AssertionError in cupy.cuda.memory._Chunk.split
See original GitHub issue- Conditions
CuPy Version : 5.2.0
CUDA Root : /usr/local/cuda-10.0
CUDA Build Version : 10000
CUDA Driver Version : 10000
CUDA Runtime Version : 10000
cuDNN Build Version : 7301
cuDNN Version : 7301
NCCL Build Version : 2307
- Code to reproduce Sorry currently I can’t provide any code to reproduce the issue. The AssertionError happens only after a very complex loop was executed stably for 4 hours, and it happens with different tracebacks – sometimes it’s tensordot, sometimes it’s matrix division and so on. But they all have the following traceback in common:
File "cupy/cuda/memory.pyx", line 517, in cupy.cuda.memory.alloc
File "cupy/cuda/memory.pyx", line 1064, in cupy.cuda.memory.MemoryPool.malloc
File "cupy/cuda/memory.pyx", line 1085, in cupy.cuda.memory.MemoryPool.malloc
File "cupy/cuda/memory.pyx", line 899, in cupy.cuda.memory.SingleDeviceMemoryPool.malloc
File "cupy/cuda/memory.pyx", line 915, in cupy.cuda.memory.SingleDeviceMemoryPool._malloc
File "cupy/cuda/memory.pyx", line 667, in cupy.cuda.memory._get_chunk
File "cupy/cuda/memory.pyx", line 223, in cupy.cuda.memory._Chunk.split
I don’t expect the developers can find any meaningful clue by the limited infomation (I’d be happy if they can!).

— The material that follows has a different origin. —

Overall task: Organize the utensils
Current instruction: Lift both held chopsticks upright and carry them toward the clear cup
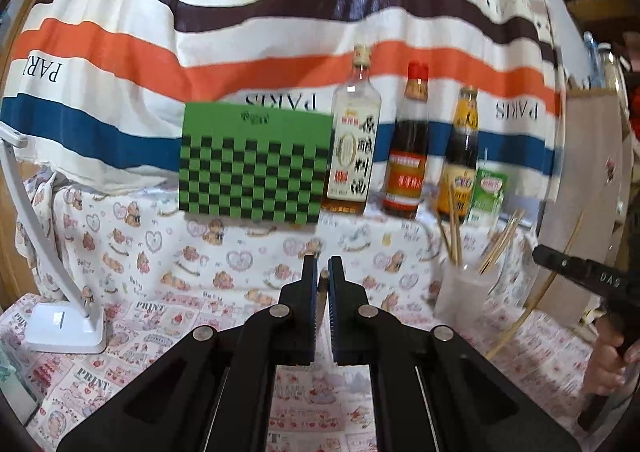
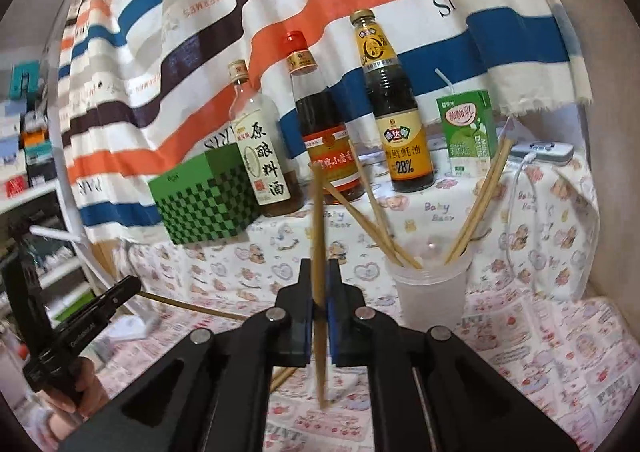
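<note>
A clear plastic cup (image 2: 430,292) holds several wooden chopsticks (image 2: 478,208) that lean out of it; it also shows in the left wrist view (image 1: 466,284). My right gripper (image 2: 319,272) is shut on one chopstick (image 2: 318,220), held nearly upright, left of the cup. My left gripper (image 1: 323,268) is shut on another chopstick (image 1: 322,294), seen end-on between the pads. The left gripper (image 2: 116,292) appears at the left of the right wrist view, its chopstick (image 2: 188,306) pointing right. The right gripper's finger (image 1: 580,268) shows at the right edge.
At the back stand a green checkered box (image 1: 256,160), three sauce bottles (image 1: 354,140) (image 1: 408,148) (image 1: 460,156) and a green milk carton (image 2: 468,132). A white lamp base (image 1: 66,326) stands at the left. A striped cloth hangs behind. A white device with cable (image 2: 540,152) lies at the right.
</note>
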`<state>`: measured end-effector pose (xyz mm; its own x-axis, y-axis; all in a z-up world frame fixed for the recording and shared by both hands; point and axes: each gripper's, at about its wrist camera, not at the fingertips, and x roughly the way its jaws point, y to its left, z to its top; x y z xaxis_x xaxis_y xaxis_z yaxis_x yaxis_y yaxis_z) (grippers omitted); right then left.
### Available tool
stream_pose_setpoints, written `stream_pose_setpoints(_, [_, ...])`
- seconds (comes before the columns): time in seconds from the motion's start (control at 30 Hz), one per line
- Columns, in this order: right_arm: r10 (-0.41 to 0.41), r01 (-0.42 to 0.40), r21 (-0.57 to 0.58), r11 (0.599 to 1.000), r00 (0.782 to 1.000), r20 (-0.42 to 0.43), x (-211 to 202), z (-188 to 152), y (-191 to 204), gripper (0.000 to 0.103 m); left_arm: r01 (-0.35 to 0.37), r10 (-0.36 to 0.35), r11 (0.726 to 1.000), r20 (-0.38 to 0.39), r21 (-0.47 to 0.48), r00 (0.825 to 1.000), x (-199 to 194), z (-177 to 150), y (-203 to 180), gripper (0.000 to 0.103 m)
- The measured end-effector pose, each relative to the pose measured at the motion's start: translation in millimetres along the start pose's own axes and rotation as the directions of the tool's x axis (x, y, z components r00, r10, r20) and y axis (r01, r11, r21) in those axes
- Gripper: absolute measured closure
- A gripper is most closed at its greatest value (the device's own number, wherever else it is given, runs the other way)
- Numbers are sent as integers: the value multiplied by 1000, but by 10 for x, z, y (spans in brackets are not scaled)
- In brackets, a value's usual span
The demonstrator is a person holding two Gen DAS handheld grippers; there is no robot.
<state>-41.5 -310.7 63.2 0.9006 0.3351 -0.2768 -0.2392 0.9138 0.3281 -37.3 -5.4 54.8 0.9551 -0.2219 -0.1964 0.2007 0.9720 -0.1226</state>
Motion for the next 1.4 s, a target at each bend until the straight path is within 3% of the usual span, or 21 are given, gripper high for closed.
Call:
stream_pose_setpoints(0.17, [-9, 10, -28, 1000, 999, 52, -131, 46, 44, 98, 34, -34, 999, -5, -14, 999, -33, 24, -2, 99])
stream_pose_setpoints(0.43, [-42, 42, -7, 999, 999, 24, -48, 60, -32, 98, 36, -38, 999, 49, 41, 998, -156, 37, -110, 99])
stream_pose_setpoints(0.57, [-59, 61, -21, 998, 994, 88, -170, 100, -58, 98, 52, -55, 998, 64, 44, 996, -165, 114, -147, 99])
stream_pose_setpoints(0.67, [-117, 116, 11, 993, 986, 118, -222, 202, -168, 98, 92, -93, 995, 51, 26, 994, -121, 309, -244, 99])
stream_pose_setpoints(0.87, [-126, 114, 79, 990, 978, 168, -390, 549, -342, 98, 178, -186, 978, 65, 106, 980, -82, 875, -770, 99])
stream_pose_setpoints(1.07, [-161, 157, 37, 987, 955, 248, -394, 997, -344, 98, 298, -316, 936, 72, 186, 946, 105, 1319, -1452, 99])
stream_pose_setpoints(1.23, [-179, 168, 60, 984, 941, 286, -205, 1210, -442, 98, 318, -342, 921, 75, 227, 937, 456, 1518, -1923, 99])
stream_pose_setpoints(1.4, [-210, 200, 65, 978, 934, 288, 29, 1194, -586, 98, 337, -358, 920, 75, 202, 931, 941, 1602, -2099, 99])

I’m merely asking for help: could this be related to some known issue? can anyone provide me with infomation on how to stably reproduce the error? What are the possible causes?
Feel free to close this issue if the developers felt it’s not necessary to deal with the uncertain bug here. I’m sorry for bothering you.
Thank you all in advance.
EDIT: just FYI, I reproduced the error on a different configuration:
CuPy Version : 5.3.0
CUDA Root : /opt/cuda8
CUDA Build Version : 8000
CUDA Driver Version : 8000
CUDA Runtime Version : 8000
cuDNN Build Version : 7102
cuDNN Version : 7003
NCCL Build Version : 2213
NCCL Runtime Version : (unknown)
EDIT2: a similar issue is #317
Issue Analytics
- State:
- Created 5 years ago
- Comments:5 (5 by maintainers)
Top Results From Across the Web
Memory Management — CuPy 11.4.0 documentation
When you monitor the memory usage (e.g., using nvidia-smi for GPU memory or ps for CPU memory), you may notice that memory not...

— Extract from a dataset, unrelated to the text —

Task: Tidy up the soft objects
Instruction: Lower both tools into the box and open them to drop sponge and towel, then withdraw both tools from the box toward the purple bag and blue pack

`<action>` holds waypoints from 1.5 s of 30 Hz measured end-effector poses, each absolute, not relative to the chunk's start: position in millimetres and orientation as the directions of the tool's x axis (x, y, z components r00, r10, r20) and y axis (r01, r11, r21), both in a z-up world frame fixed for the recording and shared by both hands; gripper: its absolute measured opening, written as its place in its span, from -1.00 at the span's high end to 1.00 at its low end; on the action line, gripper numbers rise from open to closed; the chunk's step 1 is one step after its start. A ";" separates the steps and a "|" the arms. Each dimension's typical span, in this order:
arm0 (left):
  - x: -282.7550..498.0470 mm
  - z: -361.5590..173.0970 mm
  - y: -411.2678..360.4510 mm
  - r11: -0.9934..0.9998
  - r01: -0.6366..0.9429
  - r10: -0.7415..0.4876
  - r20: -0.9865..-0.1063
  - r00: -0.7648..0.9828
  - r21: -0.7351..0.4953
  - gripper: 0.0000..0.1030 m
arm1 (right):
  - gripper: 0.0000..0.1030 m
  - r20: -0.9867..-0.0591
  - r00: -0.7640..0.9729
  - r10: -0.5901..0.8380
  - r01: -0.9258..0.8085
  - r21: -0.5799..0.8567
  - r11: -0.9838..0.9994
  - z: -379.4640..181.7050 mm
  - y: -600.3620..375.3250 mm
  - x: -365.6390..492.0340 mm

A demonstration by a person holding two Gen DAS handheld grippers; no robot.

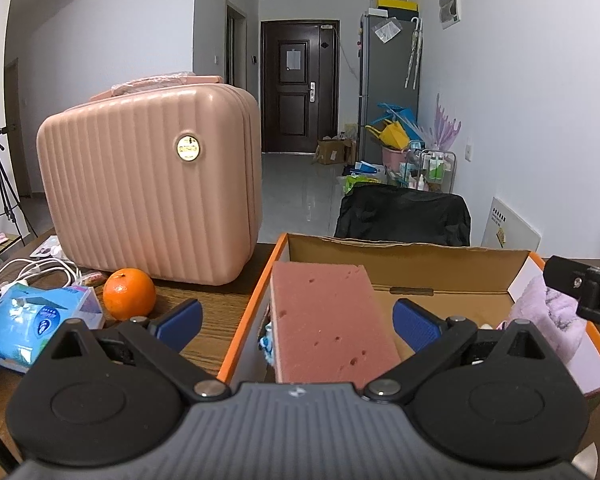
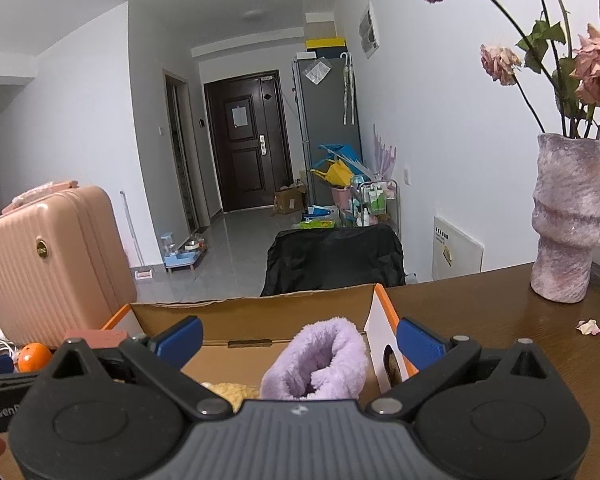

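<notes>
In the left wrist view, the left gripper (image 1: 298,322) stands with its jaws spread as wide as they go, the blue pads (image 1: 180,322) clear of the pink sponge (image 1: 326,328) that lies between them and grips nothing. The sponge leans on edge against the left wall of the orange-rimmed cardboard box (image 1: 404,264), with a bit of blue-and-white knit just showing under its left side. Its pitted, porous face suggests a light, springy block that will squash under the pads and spring back, so a hold across its two broad faces near the middle seems soundest. On the wooden table (image 1: 216,308) beside the box sit an orange (image 1: 129,294), a tissue pack (image 1: 32,322) and a pink case (image 1: 148,184). In the right wrist view, the right gripper (image 2: 300,338) is likewise fully spread and empty, with the rolled lilac fleece (image 2: 320,364) standing in the box's (image 2: 260,312) right end between its fingers and untouched. The fleece looks very light, limp and plush, likely to sag or unroll, so pinching the thick rolled body rather than a loose edge seems wise. A tan fuzzy item (image 2: 232,392) lies just left of it, mostly hidden.
</notes>
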State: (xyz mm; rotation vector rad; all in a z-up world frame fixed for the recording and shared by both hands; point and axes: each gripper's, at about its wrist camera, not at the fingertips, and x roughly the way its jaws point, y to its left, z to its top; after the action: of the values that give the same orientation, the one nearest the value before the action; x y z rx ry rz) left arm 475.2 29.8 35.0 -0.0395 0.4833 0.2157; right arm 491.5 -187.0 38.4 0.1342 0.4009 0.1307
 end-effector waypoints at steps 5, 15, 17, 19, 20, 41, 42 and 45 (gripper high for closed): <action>462.3 37.0 30.7 0.976 -0.217 0.199 -0.456 0.868 0.013 -1.00 | -1.00 -0.368 0.917 0.153 -0.103 0.152 0.983 41.0 -189.6 478.3; 434.7 37.8 30.1 0.976 -0.215 0.206 -0.436 0.876 0.029 -1.00 | -1.00 -0.356 0.922 0.154 -0.112 0.136 0.984 41.7 -192.8 450.9; 429.1 37.9 31.0 0.977 -0.213 0.203 -0.436 0.877 0.027 -1.00 | -1.00 -0.356 0.922 0.153 -0.116 0.124 0.986 40.7 -192.1 445.1; 422.1 37.3 31.4 0.978 -0.209 0.198 -0.434 0.879 0.022 -1.00 | -1.00 -0.354 0.922 0.154 -0.121 0.113 0.986 40.5 -192.6 438.7; 419.0 37.4 31.2 0.977 -0.212 0.201 -0.433 0.879 0.024 -1.00 | -1.00 -0.353 0.922 0.157 -0.125 0.111 0.986 40.4 -193.0 435.3; 350.7 34.7 47.2 0.982 -0.186 0.184 -0.380 0.907 0.030 -1.00 | -1.00 -0.323 0.924 0.206 -0.203 0.042 0.978 25.6 -201.1 358.2; 347.4 34.2 47.5 0.982 -0.185 0.184 -0.378 0.907 0.034 -1.00 | -1.00 -0.327 0.922 0.209 -0.209 0.037 0.977 24.0 -200.5 355.4; 336.9 33.0 48.9 0.984 -0.177 0.177 -0.375 0.910 0.037 -1.00 | -1.00 -0.336 0.918 0.211 -0.219 0.015 0.976 18.1 -198.5 344.8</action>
State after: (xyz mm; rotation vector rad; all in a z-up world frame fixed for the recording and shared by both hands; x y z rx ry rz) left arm 336.9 48.9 33.0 0.0024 0.3870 0.1825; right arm 344.8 -198.5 18.1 -0.0235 0.3434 0.2208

Read more >CuPy Documentation - Read the Docs
CuPy is an implementation of NumPy-compatible multi-dimensional array on CUDA. CuPy consists of cupy. ndarray, the core multi-dimensional ...
Read more >nvtabular.loader.tensorflow — NVTabular 2021 documentation
As such, we attempt to configure TensorFlow to restrict its memory ... tf.device changes the cupy cuda device, which breaks us on multigpu...
Read more >stable PDF - Numba Documentation
divided by the chunk size, truncated to the nearest integer. ... CUDA kernels from Python using Numba and CuPy - Valentin Haenel (Video)....
Read more >python - Cupy memory error on Google Colab with GPU
Yes, using CuPy-backed Dask arrays would probably be fine here. You would want to make sure to use the single-threaded scheduler ...
Read more >Top Related Medium Post
No results found
Top Related StackOverflow Question
No results found
Troubleshoot Live Code
Lightrun enables developers to add logs, metrics and snapshots to live code - no restarts or redeploys required.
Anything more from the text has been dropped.